> _What to work on_
Search the material below for the word "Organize". Copy every line that has it.

> _Data in this exercise_
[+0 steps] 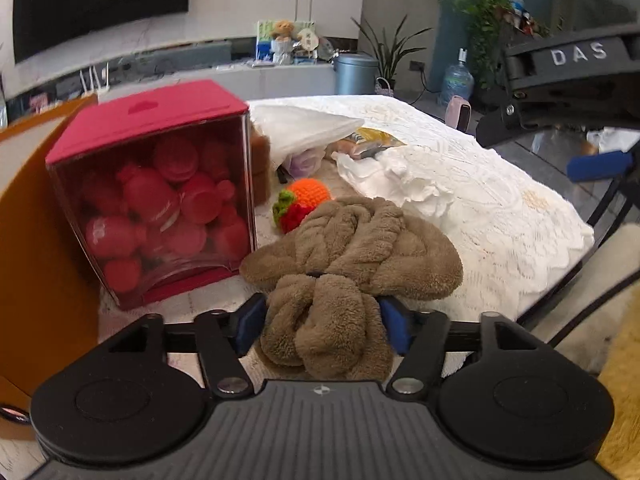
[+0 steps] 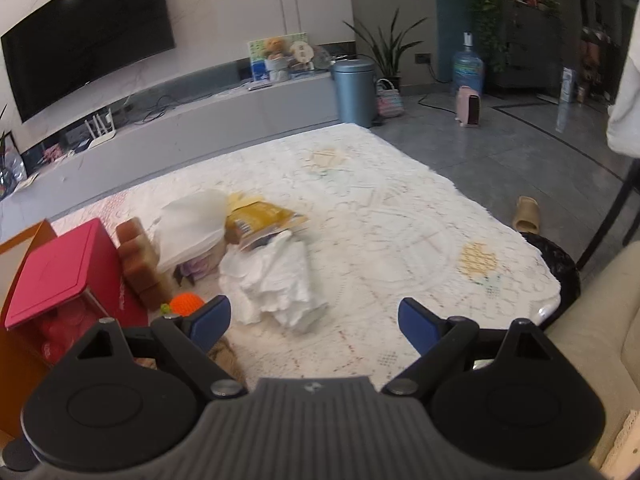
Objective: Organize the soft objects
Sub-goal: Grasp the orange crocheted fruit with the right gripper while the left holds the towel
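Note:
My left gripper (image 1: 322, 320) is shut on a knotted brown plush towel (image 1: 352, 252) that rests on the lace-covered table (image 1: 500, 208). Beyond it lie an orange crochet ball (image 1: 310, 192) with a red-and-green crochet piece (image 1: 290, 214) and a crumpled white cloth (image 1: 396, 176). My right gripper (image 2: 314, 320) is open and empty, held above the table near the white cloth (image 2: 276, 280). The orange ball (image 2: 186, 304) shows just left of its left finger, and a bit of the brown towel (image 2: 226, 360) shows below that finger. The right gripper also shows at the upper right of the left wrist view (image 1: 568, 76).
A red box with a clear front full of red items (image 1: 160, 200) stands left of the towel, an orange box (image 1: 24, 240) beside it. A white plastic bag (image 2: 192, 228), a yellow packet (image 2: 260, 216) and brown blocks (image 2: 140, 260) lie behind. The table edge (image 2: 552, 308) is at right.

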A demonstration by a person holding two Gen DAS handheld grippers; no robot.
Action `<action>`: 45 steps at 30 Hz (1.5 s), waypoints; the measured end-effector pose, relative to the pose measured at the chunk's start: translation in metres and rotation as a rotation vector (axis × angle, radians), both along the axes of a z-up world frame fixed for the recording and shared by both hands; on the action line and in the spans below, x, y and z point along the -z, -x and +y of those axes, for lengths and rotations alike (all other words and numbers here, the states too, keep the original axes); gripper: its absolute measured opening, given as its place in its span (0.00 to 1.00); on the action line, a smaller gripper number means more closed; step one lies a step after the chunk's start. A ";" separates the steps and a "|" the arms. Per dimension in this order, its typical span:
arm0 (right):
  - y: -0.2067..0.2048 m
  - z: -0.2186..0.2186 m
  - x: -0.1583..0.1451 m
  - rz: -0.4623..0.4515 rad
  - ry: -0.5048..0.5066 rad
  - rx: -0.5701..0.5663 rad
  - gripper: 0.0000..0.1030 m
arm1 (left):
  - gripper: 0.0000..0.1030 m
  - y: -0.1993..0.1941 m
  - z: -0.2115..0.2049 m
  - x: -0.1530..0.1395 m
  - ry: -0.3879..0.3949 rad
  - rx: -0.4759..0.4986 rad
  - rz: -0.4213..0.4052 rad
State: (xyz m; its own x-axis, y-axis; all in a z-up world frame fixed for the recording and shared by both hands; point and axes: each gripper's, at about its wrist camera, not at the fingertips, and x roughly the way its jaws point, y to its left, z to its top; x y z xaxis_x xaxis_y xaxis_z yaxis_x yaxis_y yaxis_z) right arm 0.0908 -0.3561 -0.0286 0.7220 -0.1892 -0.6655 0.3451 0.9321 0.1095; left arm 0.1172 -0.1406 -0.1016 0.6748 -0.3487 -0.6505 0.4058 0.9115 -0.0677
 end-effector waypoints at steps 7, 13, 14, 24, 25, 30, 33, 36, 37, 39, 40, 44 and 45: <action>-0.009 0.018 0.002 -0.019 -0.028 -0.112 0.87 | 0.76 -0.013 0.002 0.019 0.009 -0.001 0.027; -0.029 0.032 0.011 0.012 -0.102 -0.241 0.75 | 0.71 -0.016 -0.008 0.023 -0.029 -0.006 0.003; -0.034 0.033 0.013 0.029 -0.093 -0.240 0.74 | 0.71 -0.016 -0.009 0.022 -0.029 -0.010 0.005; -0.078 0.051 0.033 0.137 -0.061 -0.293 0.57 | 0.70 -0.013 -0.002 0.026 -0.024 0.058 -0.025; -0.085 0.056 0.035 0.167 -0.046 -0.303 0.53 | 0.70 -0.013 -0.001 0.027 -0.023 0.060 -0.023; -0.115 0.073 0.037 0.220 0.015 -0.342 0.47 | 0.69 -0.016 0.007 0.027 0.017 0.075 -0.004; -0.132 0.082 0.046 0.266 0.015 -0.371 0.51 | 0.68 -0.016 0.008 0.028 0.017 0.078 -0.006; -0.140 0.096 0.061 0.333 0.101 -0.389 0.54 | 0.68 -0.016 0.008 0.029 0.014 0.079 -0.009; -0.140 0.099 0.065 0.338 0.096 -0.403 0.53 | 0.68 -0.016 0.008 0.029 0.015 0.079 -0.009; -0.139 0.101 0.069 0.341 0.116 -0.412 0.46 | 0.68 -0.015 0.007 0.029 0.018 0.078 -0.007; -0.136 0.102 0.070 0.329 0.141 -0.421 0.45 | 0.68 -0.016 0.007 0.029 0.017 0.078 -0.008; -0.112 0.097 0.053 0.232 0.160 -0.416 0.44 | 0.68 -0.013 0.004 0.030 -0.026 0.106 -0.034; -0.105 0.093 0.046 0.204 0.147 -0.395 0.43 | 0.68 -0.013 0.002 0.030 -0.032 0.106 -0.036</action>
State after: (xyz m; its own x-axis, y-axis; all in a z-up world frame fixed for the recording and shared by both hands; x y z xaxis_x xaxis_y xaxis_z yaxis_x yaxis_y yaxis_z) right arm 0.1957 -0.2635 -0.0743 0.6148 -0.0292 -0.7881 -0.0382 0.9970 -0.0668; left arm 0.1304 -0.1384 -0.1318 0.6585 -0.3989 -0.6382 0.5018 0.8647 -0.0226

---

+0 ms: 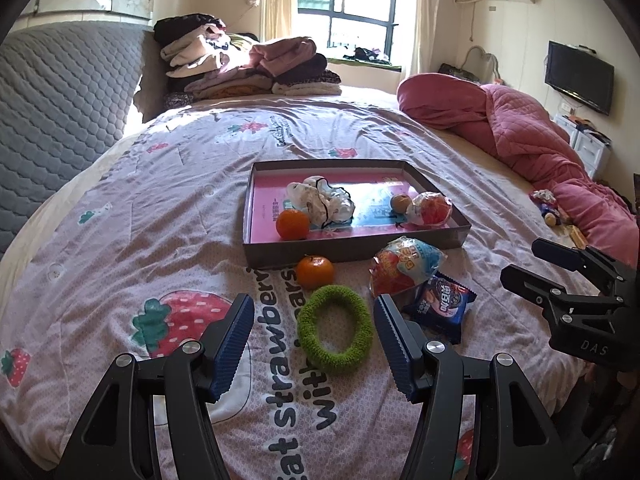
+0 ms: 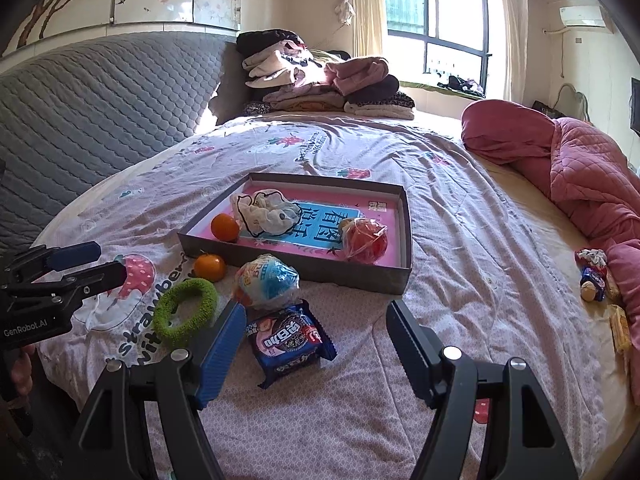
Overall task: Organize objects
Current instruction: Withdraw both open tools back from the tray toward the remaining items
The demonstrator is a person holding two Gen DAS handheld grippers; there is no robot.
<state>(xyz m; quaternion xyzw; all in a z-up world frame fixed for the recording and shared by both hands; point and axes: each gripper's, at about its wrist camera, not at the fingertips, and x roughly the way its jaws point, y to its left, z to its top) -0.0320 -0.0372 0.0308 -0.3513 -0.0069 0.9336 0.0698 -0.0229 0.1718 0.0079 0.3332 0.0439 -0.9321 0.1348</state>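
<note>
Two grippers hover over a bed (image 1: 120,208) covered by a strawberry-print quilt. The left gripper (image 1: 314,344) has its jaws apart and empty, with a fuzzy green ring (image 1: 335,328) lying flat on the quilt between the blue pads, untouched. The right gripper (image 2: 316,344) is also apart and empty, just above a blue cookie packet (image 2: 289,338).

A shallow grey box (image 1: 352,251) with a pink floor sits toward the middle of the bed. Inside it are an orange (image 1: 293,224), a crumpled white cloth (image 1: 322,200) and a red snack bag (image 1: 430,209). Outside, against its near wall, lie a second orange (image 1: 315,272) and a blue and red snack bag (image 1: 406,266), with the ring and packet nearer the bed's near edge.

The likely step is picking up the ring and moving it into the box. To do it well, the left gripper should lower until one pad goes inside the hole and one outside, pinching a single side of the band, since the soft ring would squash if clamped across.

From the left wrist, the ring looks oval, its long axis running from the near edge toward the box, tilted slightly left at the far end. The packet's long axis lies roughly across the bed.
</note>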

> _Final answer_
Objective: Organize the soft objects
Overall task: Organize objects

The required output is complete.